Abstract

Abstract Introduction Depression symptoms following burn injury are common, however a tool to risk stratify the likelihood of development of these symptoms does not exist. This study aims to examine the demographic and clinical factors associated with depression symptoms at 12 months post-injury. This data will be used to develop a depression risk scoring system. Methods Data from the Burn Model System National Database (2015–2019) were analyzed. Depression subscale scores of the PROMIS-29 were examined at 12 months and those with scores greater than 60 were considered to have depression symptoms. Demographic and clinical characteristics of the study population were compared between those with and without depression symptoms. Predictors of depression symptoms at 12 months post-injury were determined using multivariate logistic regression. Results The analysis included 298 individuals (52 with and 246 without depression symptoms). Those with depression symptoms at 12 months post-injury were more likely to be female, have had psychological treatment in the year prior to injury, and have sustained a suspected self-inflicted burn injury. Those with depression symptoms were less likely to be married or working at the time of injury compared to those without depression symptoms.

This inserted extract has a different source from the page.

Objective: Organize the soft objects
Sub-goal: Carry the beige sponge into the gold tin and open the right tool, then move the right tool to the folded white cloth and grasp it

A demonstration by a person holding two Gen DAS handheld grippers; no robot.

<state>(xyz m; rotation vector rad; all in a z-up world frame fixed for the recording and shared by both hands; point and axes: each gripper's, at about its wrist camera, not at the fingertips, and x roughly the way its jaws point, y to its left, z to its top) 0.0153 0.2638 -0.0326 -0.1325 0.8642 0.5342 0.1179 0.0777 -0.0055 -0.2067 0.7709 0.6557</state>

No differences in age, burn size, race/ethnicity, etiology of injury, or education level were observed between groups (Table 1). Psychological therapy or counseling in the year prior to injury was the only significant predictor of depression symptoms at 12 months post-injury (p= 0.016). Age and female gender approached significance (p=0.092 and p= 0.086, respectively). Conclusions A history of recent pre-injury psychological treatment was the only significant predictor of depressive symptoms found one-year post-injury. Applicability of Research to Practice This data will be used to create a depression risk scoring system to be used at time of acute care admission to identify burn survivors who are at high risk of developing depression. Identifying those at high risk of depression will facilitate appropriate utilization of resources and potential treatment prophylaxis.